Critique : C’est à cause d’un mal de ventre anodin que le capitaine Jacob fait le pari d’épouser la première femme qui traversera la porte du café où il prend un verre avec un ami, pour le moins mafieux. Si une dame pas des plus élégantes s’apprête à traverser la porte, c’est finalement la très jolie Lizzy qui pénètre la brasserie, sans doute pour le meilleur ou le pire. Grâce à la magie du cinéma, la jeune femme accepte sur le champ de devenir l’amante puis l’épouse du capitaine. Construit sur sept chapitres aux titres parfois énigmatiques, le long-métrage de plus de deux heures et demie s’engage avec passion dans l’intimité d’un couple, aux prises avec le métier de marin de Jacob, parti sur les mers la plupart du temps et avec l’ambiguïté sensuelle de Lizzy.
- Copyright Pyramide Films
L’histoire de ma femme est issu d’un roman. Le long-métrage est élaboré comme une véritable œuvre littéraire.
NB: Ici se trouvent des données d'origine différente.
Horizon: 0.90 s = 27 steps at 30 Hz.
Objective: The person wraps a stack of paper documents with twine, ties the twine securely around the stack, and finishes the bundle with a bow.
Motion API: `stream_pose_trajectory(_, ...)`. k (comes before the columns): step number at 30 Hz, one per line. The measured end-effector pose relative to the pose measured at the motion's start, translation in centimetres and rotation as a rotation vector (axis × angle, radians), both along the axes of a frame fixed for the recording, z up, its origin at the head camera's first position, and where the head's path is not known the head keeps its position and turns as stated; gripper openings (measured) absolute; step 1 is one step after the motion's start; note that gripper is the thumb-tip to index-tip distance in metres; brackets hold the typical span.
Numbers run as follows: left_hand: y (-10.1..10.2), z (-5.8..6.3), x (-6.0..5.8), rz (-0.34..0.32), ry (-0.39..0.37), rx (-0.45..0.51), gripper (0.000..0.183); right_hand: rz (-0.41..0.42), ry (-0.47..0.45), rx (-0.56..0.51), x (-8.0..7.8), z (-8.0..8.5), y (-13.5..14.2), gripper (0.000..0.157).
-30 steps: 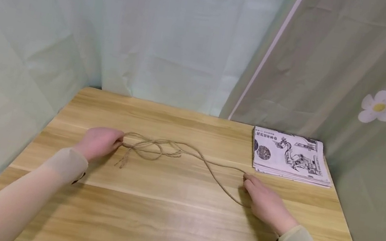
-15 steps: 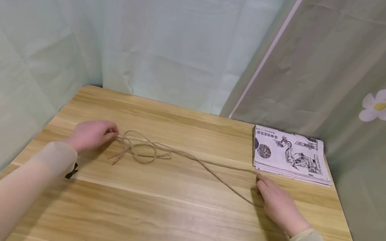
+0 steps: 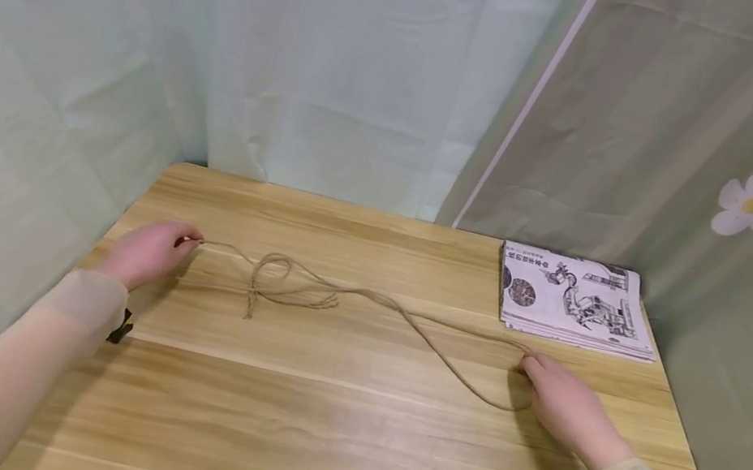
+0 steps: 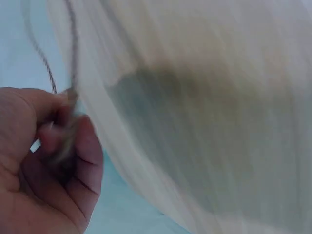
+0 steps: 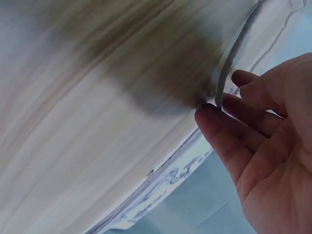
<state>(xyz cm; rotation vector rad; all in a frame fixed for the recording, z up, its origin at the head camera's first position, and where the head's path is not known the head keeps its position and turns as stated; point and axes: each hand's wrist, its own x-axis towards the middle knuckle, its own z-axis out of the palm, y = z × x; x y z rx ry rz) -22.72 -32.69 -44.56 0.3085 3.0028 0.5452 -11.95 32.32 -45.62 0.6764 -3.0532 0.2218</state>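
A thin brown jute twine (image 3: 370, 293) stretches across the wooden table (image 3: 329, 441) in the head view. Its left part has a bow-like knot with a small loop and frayed ends. At the far left, my left hand (image 3: 150, 253) pinches one strand; the left wrist view shows the twine (image 4: 74, 44) running up from between curled fingers. On the right, my right hand (image 3: 574, 406) holds the large loop low over the table. In the right wrist view the twine (image 5: 235, 51) passes into bent fingers, the thumb a little apart from them.
Folded newspapers (image 3: 580, 304) lie stacked at the table's back right corner, just beyond my right hand. Pale curtains (image 3: 356, 84) hang behind the table and along both sides, the right one (image 3: 706, 115) printed with white flowers.
My left hand has moved left and slightly back, drawing a strand out from the knot, and the loops there have shrunk. My right hand has shifted right with the twine's large loop.
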Motion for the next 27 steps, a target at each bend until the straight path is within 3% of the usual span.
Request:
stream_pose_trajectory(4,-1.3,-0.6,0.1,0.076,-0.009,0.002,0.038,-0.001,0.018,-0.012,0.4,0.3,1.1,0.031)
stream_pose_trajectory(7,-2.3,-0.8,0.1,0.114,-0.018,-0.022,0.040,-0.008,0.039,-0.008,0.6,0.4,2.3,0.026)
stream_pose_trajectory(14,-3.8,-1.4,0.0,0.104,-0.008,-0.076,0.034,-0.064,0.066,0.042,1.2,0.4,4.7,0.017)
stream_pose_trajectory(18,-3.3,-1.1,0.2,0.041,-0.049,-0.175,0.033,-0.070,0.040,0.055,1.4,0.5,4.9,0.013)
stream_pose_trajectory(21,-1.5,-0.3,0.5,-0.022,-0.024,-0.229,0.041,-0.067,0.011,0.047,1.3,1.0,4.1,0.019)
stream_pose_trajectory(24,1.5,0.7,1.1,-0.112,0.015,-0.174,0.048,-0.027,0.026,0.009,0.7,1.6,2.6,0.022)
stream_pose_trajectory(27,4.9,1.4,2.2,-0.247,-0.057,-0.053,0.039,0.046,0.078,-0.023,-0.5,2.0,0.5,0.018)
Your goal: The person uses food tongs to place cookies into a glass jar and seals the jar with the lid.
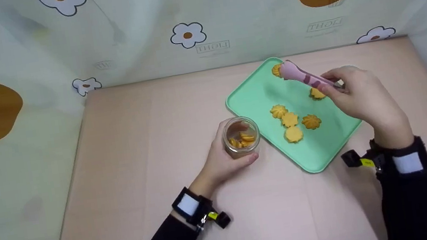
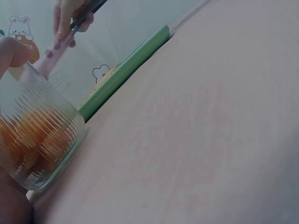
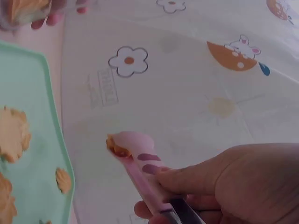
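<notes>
My right hand (image 1: 366, 93) grips pink tongs (image 1: 299, 73) above the far part of a green tray (image 1: 312, 160). Between the tongs' tips is a flower-shaped cookie (image 3: 117, 145), seen in the right wrist view. Several more golden cookies (image 1: 311, 122) lie on the tray, some scalloped and some swirled. My left hand (image 1: 222, 152) holds a clear glass jar (image 1: 255, 124), its fingers and thumb curled round the side. Its open mouth shows several cookies (image 1: 244, 139) at the bottom. Ribbed glass (image 2: 70, 126) blurs them in the left wrist view. The jar is beside the tray's left edge.
A pale pink cover (image 1: 140, 169) lies over the table. Behind and at the left hangs a curtain (image 1: 144, 54) printed with rabbits and flowers. Both wrists wear black camera straps (image 1: 401, 159).
</notes>
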Available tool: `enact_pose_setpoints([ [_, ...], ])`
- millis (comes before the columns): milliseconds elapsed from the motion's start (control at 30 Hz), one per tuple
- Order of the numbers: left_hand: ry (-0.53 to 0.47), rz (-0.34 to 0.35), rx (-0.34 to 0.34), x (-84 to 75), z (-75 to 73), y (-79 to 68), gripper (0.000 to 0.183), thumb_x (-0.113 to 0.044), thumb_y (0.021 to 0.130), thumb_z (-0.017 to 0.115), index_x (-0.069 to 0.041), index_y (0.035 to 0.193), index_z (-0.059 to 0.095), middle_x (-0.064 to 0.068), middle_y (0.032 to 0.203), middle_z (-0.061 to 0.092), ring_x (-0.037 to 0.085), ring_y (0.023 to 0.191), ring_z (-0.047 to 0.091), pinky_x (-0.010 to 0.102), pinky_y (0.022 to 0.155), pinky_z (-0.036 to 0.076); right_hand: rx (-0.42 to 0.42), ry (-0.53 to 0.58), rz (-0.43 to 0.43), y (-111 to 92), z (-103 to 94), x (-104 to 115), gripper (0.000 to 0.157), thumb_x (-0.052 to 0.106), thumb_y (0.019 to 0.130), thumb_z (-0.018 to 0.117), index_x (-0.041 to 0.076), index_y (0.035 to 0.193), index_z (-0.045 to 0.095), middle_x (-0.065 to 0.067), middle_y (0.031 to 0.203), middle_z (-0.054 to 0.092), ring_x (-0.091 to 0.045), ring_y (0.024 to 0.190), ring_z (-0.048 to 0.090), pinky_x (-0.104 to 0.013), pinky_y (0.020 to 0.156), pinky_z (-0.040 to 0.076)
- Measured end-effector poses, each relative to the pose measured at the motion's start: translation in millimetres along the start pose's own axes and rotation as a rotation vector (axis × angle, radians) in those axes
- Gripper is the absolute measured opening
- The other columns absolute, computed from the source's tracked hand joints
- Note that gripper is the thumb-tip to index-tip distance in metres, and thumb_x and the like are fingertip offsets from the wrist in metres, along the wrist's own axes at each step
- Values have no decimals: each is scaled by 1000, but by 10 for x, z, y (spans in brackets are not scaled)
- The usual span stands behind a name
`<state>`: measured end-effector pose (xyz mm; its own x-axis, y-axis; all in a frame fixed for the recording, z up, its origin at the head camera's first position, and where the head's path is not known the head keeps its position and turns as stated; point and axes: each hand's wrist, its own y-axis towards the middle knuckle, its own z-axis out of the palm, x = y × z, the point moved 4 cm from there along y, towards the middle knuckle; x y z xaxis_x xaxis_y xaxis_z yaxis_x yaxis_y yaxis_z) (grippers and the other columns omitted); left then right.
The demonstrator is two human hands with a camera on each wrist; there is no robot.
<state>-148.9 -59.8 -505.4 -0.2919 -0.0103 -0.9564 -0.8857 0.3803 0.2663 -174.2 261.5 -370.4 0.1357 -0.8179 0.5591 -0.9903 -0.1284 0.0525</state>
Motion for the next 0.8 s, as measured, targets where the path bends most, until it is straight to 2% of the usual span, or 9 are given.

Le scénario s’attache à des dialogues très bien écrits qui prennent le temps de décrire les deux héros enfermés dans leurs propres logiques et en incapacité de se rassurer l’un l’autre. Il y a dans la façon d’appréhender l’univers de ces deux êtres qui s’aiment, autant qu’ils mettent à l’épreuve l’intensité de leur union, quelque chose qui rappelle les grands romans du dix-neuvième siècle. La longueur du film laisse le temps de mettre en lumière la complexité des deux personnages, sans jamais succomber à la caricature ou au maniérisme. Toutefois, Ildikó Enyedi refuse la surenchère romantique en choisissant une mise en scène dépouillée, quasi entomologique, où elle découpe au scalpel psychologique les mystères de la personnalité de ces deux amoureux.
- Gijs Naber et Léa Seydoux dans "L’histoire de ma femme"
- © 2021 Pyramide Distribution. Tous droits réservés.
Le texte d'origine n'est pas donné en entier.